• EXERCISE DESCRIPTION: For the records that follow, please set down exactly the lines between the one holding "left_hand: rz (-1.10" and the one holding "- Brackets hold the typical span", inclusive, and only those.

Segment Start: RECORD EXTRACTS

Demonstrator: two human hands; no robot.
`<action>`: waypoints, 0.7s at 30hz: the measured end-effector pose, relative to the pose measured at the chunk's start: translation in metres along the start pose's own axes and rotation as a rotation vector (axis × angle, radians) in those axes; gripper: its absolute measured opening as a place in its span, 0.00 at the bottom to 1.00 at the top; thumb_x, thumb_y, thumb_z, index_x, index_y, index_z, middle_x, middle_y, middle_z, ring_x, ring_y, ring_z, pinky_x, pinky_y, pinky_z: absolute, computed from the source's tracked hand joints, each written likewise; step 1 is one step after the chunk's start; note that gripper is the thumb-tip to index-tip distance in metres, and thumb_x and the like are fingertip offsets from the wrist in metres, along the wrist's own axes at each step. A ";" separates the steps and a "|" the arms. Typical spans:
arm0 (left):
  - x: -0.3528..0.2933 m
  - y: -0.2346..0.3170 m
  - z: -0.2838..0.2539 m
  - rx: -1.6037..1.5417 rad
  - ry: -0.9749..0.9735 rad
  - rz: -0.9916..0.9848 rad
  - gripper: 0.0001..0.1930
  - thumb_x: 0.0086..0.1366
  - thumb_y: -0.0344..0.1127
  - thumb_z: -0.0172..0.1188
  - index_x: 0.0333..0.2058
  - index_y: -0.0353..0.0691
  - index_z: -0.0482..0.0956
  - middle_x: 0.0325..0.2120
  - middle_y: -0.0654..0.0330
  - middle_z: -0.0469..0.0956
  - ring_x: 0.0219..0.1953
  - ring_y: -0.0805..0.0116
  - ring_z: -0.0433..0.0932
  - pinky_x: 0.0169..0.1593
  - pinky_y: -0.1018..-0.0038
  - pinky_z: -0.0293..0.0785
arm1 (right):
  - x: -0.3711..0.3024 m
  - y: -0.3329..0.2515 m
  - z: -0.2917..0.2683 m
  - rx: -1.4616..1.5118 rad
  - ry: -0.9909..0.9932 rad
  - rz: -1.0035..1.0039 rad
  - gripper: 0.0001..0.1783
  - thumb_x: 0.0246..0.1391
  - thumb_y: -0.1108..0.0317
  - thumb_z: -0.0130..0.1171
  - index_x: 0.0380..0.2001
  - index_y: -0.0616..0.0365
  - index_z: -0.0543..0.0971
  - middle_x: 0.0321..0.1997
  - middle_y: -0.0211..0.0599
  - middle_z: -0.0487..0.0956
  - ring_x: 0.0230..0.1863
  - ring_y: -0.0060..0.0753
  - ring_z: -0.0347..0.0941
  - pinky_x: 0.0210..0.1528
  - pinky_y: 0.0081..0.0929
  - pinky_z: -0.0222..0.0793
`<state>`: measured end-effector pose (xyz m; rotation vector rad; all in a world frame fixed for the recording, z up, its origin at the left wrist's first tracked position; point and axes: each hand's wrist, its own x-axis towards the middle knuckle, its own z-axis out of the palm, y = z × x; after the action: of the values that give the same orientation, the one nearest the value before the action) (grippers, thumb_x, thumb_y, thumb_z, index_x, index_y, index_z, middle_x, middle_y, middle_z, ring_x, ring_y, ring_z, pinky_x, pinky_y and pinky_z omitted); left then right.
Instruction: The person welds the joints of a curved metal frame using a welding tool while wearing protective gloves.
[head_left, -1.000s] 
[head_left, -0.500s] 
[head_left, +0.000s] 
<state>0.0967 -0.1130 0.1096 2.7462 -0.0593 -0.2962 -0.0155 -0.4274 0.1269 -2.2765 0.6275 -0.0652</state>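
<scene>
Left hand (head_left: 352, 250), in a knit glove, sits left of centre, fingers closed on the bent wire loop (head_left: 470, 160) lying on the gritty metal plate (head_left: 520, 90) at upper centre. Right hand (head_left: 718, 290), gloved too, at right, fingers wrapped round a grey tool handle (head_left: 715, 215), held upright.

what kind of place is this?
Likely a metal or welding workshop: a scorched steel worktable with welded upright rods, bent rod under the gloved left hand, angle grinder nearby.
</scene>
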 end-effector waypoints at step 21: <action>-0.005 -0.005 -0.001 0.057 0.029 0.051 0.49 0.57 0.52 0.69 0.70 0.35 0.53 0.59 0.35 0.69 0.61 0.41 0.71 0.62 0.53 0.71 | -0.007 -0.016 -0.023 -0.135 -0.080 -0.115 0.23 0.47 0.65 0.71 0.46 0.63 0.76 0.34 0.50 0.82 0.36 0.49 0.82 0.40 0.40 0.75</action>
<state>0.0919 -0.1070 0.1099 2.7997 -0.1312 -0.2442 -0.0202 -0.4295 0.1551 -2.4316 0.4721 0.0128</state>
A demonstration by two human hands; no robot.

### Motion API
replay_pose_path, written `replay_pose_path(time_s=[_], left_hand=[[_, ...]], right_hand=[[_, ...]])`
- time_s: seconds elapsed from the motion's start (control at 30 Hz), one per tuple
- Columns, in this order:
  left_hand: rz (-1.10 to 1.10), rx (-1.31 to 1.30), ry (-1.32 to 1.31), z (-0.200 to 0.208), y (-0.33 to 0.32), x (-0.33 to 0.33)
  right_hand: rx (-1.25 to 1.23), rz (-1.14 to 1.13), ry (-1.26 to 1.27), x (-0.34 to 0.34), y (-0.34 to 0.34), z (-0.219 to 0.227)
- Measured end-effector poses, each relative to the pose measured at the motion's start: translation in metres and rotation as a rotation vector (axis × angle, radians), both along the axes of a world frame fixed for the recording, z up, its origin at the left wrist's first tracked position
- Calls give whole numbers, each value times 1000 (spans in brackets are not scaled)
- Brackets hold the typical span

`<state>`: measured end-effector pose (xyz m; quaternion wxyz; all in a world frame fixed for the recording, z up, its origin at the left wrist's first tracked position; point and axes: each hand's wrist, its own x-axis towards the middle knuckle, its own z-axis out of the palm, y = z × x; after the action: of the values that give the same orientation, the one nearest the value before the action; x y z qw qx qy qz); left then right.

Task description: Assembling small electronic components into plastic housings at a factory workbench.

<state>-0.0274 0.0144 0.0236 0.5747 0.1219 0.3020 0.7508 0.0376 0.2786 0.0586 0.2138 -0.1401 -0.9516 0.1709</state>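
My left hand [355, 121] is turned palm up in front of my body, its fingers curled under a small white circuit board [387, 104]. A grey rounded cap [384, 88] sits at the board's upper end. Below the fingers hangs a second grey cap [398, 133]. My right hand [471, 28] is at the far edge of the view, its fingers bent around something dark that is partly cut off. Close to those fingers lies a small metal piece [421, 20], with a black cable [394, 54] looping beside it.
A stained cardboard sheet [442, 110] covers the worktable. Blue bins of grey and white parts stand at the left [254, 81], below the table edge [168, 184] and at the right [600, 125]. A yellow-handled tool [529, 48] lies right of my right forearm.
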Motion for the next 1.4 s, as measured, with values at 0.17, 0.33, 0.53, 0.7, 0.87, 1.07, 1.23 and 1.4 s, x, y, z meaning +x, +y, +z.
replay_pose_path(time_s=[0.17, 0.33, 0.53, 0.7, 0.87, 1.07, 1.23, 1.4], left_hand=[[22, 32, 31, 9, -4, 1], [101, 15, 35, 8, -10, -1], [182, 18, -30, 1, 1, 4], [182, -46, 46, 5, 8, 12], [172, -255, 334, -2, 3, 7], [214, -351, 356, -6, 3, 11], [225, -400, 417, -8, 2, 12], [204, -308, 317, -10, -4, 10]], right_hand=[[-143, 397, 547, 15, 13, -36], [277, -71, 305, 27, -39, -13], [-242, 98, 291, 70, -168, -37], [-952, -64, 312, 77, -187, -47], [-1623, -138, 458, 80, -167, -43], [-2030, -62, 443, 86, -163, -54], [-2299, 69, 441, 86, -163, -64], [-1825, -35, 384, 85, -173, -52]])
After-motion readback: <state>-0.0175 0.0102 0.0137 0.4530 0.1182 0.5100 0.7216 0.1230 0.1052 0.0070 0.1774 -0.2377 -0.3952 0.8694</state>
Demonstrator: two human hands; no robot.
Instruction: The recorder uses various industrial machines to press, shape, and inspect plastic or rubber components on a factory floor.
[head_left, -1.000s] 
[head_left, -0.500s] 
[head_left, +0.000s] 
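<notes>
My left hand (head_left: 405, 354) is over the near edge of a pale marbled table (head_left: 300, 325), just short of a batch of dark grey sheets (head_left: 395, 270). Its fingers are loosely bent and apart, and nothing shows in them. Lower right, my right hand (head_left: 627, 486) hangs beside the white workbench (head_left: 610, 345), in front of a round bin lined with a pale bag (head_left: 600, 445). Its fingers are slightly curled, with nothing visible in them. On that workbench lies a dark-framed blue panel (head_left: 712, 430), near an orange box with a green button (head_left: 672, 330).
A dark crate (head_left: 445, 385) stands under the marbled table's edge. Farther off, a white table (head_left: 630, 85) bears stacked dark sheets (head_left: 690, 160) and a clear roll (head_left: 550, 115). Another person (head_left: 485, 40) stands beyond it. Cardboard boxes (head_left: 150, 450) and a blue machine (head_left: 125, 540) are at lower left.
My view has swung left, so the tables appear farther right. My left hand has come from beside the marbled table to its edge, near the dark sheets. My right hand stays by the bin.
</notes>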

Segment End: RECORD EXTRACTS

• EXERCISE RESPONSE:
  left_hand: rz (-1.10 to 1.10), rx (-1.31 to 1.30), ry (-1.32 to 1.31), z (-0.200 to 0.208), y (-0.33 to 0.32), x (-0.33 to 0.33)
  right_hand: rx (-1.25 to 1.23), rz (-1.14 to 1.13), ry (-1.26 to 1.27), x (-0.34 to 0.34), y (-0.34 to 0.34), z (-0.219 to 0.227)
- Measured end-effector poses, each relative to the pose measured at the motion's start: translation in metres and rotation as a rotation vector (axis × angle, radians), both along the axes of a world frame fixed for the recording, z up, its origin at the left wrist's first tracked position
- Calls give whole numbers, each value times 1000 (spans in brackets are not scaled)
- Brackets hold the typical span

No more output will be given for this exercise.